§ **INPUT DATA**:
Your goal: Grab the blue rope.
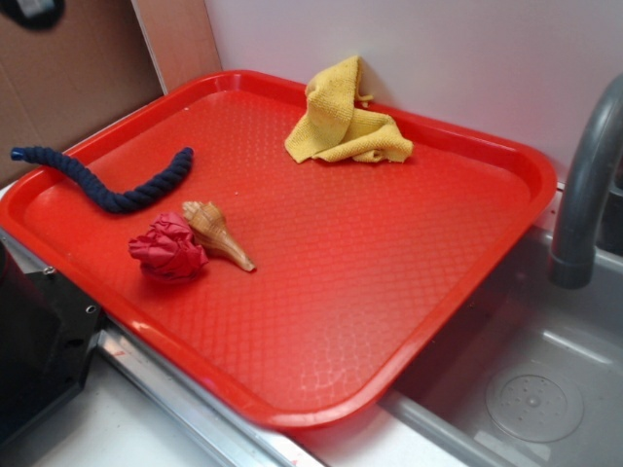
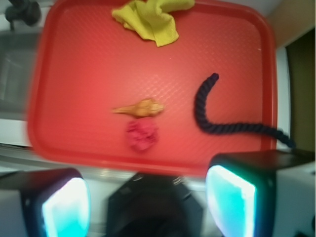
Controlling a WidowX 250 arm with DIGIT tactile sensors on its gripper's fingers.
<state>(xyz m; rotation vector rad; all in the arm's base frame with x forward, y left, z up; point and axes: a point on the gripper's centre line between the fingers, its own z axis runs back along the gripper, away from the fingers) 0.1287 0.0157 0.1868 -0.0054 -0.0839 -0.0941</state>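
Red tray [image 1: 467,282] with blue rope [image 1: 107,185]; claw [image 2: 148,197] wide open, empty.

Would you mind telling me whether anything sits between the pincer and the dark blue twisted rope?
Nothing visible does. In the wrist view the open pincer hangs outside the red plastic tray, and the dark blue twisted rope lies apart from the shell and crumpled red ball.

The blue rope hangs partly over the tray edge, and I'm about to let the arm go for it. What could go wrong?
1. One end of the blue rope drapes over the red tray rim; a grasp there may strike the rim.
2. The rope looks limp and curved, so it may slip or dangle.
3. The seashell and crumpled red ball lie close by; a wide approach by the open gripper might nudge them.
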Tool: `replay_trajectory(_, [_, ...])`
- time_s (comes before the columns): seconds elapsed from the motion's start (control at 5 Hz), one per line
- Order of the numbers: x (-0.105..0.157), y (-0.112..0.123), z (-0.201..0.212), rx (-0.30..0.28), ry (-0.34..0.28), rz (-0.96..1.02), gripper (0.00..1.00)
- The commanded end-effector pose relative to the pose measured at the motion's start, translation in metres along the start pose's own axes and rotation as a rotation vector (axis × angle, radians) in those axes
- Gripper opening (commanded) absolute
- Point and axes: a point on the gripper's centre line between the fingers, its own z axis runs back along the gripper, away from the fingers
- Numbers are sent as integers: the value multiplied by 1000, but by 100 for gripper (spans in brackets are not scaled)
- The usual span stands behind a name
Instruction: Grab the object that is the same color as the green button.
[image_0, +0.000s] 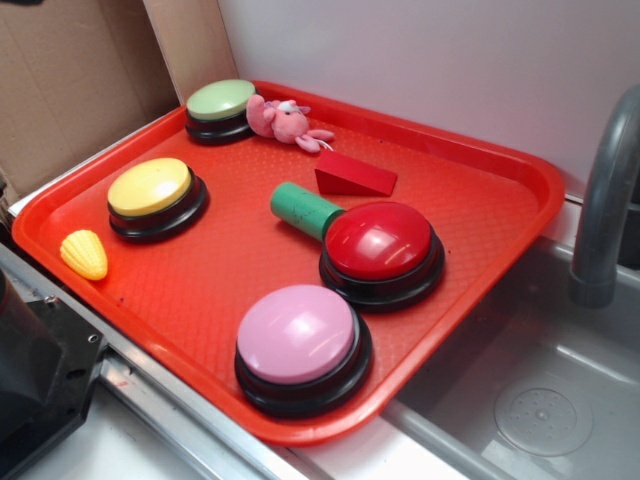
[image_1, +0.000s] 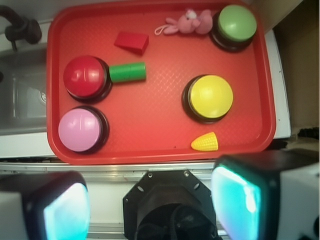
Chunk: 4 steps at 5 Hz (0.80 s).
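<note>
The object, a small dark green cylinder (image_0: 305, 210) (image_1: 127, 72), lies on its side in the middle of the red tray (image_0: 470, 180) (image_1: 160, 135), one end touching the red button (image_0: 380, 245) (image_1: 85, 77). In the tray's far corner sits the green button (image_0: 221, 105) (image_1: 235, 25), pale green dome on a black base. My gripper (image_1: 150, 200) shows only in the wrist view. It is open, with its two pads wide apart and nothing between them. It hangs high over the robot's black base (image_1: 170, 205), off the tray's near edge and far from the cylinder.
Also on the tray: a red wedge block (image_0: 355, 175) (image_1: 132, 41), a pink plush animal (image_0: 285, 120) (image_1: 187, 23), a yellow button (image_0: 155, 195) (image_1: 210, 97), a pink button (image_0: 300, 345) (image_1: 80, 130) and a yellow corn piece (image_0: 84, 253) (image_1: 205, 142). A sink with a grey faucet (image_0: 605, 200) lies beside the tray.
</note>
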Motion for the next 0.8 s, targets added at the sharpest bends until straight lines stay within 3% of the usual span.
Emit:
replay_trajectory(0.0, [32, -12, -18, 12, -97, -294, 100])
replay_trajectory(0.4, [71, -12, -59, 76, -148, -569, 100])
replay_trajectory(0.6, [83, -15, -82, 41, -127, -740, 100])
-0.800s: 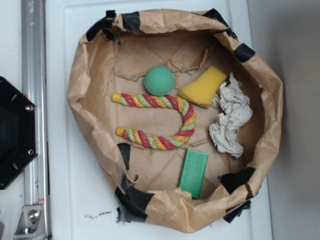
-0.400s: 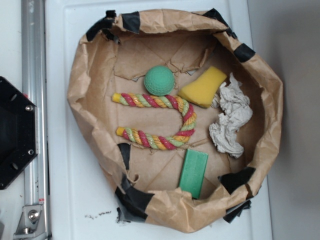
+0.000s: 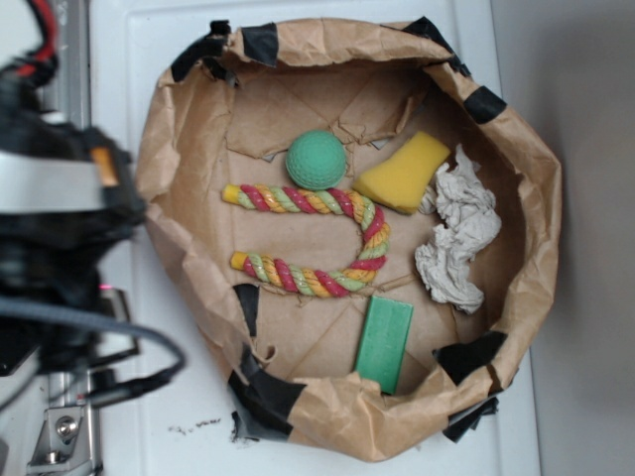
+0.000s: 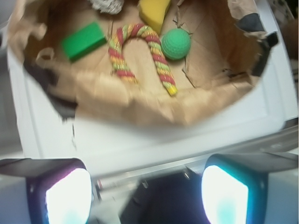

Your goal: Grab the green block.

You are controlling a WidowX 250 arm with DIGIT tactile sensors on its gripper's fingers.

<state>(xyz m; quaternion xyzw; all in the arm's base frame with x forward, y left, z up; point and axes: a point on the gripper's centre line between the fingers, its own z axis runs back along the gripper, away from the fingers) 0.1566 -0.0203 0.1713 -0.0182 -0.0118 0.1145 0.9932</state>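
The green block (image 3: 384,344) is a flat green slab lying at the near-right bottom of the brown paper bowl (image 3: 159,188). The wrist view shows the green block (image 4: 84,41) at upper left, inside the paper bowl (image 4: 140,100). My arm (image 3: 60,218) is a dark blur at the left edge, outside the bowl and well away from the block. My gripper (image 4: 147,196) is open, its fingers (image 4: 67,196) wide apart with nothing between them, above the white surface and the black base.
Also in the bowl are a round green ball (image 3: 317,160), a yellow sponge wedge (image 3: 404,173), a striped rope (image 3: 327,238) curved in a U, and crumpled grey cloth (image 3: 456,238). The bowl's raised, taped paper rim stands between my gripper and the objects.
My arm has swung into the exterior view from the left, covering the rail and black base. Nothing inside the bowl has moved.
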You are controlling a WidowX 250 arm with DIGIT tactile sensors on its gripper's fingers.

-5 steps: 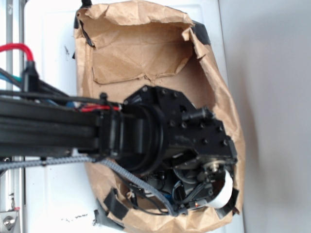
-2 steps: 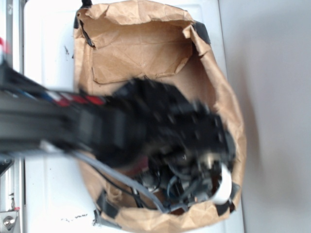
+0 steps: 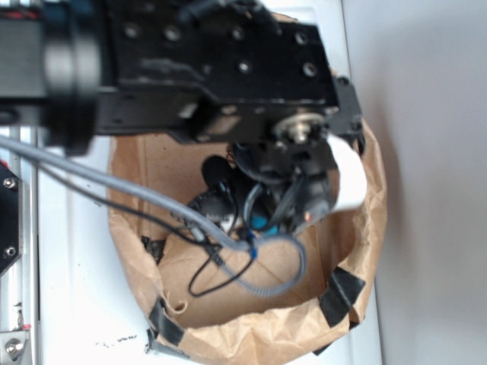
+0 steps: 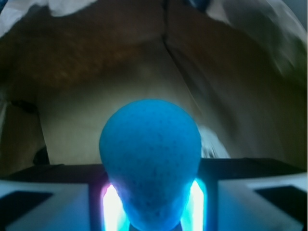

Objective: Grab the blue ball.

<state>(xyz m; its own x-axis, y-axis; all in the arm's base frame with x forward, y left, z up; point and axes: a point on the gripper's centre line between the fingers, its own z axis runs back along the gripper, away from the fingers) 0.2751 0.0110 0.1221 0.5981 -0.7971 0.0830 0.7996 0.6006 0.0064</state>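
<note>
The blue ball [image 4: 150,159] fills the middle of the wrist view, dimpled and squeezed into a pear shape between my two fingers. My gripper [image 4: 150,214] is shut on it, with lit pads [image 4: 111,207] pressing both sides. In the exterior view the black arm covers most of the gripper [image 3: 266,213], which hangs above the floor of the brown paper bag [image 3: 365,228]. Only a sliver of the blue ball [image 3: 261,223] shows under the wrist.
The bag's crumpled walls ring the gripper on all sides, with black tape patches [image 3: 342,293] on the near rim. Grey and black cables [image 3: 266,281] loop down into the bag. A pale lump [image 4: 211,142] lies on the bag floor behind the ball.
The arm has swung from low inside the bag up towards the camera and to the top of the view, carrying the gripper off the bag floor.
</note>
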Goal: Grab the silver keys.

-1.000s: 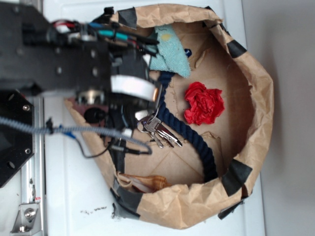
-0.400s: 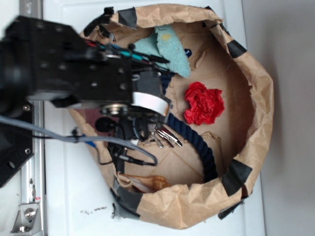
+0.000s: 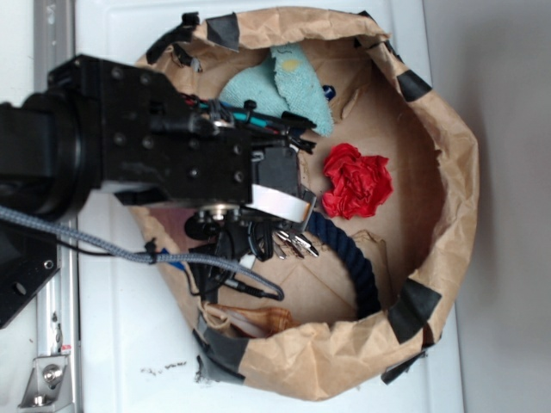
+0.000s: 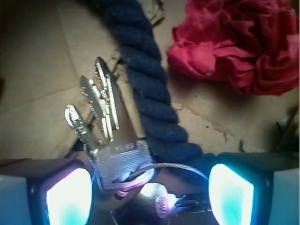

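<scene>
Lengthwise, silver keys (image 4: 105,124) along rope (image 4: 147,93).

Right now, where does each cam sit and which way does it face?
Exterior: overhead, looking down into the paper-lined bin; the black arm covers its left side.
Wrist: on the gripper, looking down past both fingers at the bin floor.
Shared: silver keys, dark-blue rope, red cloth.
</scene>
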Available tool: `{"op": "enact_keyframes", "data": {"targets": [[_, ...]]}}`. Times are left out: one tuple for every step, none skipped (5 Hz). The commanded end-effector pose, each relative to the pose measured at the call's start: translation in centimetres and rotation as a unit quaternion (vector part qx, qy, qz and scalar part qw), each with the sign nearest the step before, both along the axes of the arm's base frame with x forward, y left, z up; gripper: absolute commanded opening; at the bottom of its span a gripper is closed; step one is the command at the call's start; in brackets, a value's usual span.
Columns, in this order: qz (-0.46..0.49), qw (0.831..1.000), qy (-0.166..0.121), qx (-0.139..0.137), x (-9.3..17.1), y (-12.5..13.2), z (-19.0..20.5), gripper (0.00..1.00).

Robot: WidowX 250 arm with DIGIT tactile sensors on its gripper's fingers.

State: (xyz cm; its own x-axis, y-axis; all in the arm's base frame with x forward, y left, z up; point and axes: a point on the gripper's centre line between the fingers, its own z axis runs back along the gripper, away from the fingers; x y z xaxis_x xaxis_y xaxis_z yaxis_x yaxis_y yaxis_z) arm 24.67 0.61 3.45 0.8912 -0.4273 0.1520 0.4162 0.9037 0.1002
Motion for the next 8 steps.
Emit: {"op": "enact_keyframes", "data": {"targets": [[-0.008,0.999,-0.033,0.004,0.6,-0.4,1.4,1.00],[-0.008,0.999,-0.037,0.012,0.4,-0.2,1.3,1.00],[-0.026,0.998,-0.043,0.030,-0.4,0.2,1.1,1.00],[-0.056,0.996,-0.051,0.054,-1.5,1.8,0.8,1.00],[-0.058,0.995,-0.054,0.062,-1.4,2.3,0.9,1.00],[-0.053,0.995,-0.063,0.051,0.0,2.6,1.8,1.00],[-0.053,0.995,-0.063,0.051,0.0,2.6,1.8,1.00],[-0.053,0.995,-0.063,0.051,0.0,2.6,1.8,1.00]]}}
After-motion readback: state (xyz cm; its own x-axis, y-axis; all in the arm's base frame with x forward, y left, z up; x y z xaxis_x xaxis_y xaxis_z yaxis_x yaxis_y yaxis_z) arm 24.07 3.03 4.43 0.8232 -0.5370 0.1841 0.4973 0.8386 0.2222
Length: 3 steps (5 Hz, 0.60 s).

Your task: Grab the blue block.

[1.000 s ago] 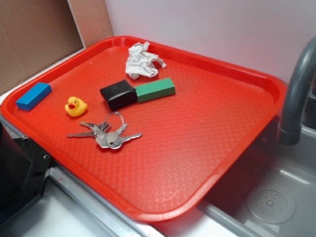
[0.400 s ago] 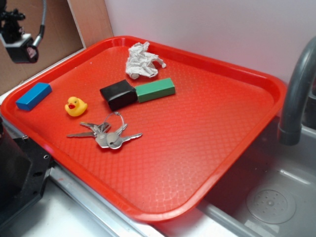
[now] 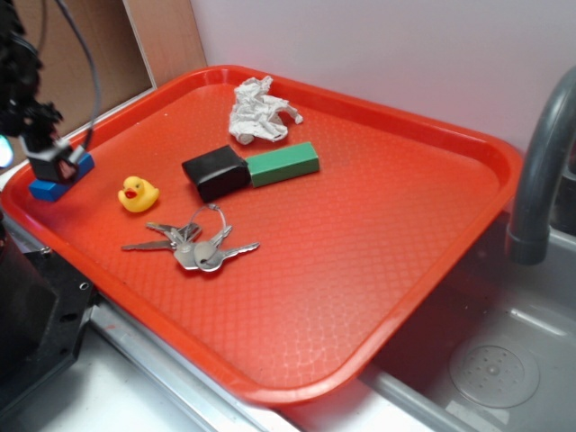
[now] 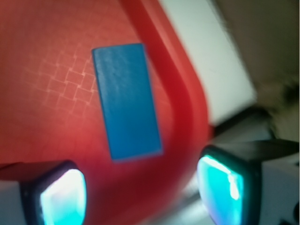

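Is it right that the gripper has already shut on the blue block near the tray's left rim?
Not quite. The wrist view shows the gripper open, its fingers apart with the blue block lying free on the tray beyond them, not clamped. The rest holds: the block does lie by the tray's left rim in the exterior view.

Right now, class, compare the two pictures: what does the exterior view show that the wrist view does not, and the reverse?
Only the exterior view shows the duck, keys, black block, green block, crumpled paper and sink. Only the wrist view shows the blue block's whole top face and the tool's two glowing pads, spread apart. Both show the blue block beside the red tray's rim.
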Tool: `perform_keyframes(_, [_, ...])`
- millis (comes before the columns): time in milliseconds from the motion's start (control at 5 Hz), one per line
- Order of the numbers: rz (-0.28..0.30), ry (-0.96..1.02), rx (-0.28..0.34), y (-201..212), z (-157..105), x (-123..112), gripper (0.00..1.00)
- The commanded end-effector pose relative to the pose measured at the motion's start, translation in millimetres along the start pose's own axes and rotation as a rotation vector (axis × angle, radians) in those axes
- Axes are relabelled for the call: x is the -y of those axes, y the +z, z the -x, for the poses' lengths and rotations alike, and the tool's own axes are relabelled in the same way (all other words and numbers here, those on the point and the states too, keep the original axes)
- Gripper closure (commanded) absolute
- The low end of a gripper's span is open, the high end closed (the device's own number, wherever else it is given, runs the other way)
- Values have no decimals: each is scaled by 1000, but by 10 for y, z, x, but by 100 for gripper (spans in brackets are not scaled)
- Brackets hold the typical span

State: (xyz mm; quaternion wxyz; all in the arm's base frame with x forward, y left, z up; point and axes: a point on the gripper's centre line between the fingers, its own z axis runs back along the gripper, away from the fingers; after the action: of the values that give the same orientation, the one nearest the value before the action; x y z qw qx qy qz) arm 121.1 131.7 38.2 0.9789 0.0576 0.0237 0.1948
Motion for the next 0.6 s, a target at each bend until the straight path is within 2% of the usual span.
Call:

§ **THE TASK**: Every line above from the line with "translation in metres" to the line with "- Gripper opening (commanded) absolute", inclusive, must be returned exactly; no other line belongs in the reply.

§ **OUTPUT FOR THIS EXERCISE**:
- The commanded end-effector pose relative to the pose measured at the motion's start, translation in metres along the start pose's own axes and rotation as a rotation vector (axis × angle, radians) in those axes
- Gripper opening (commanded) absolute

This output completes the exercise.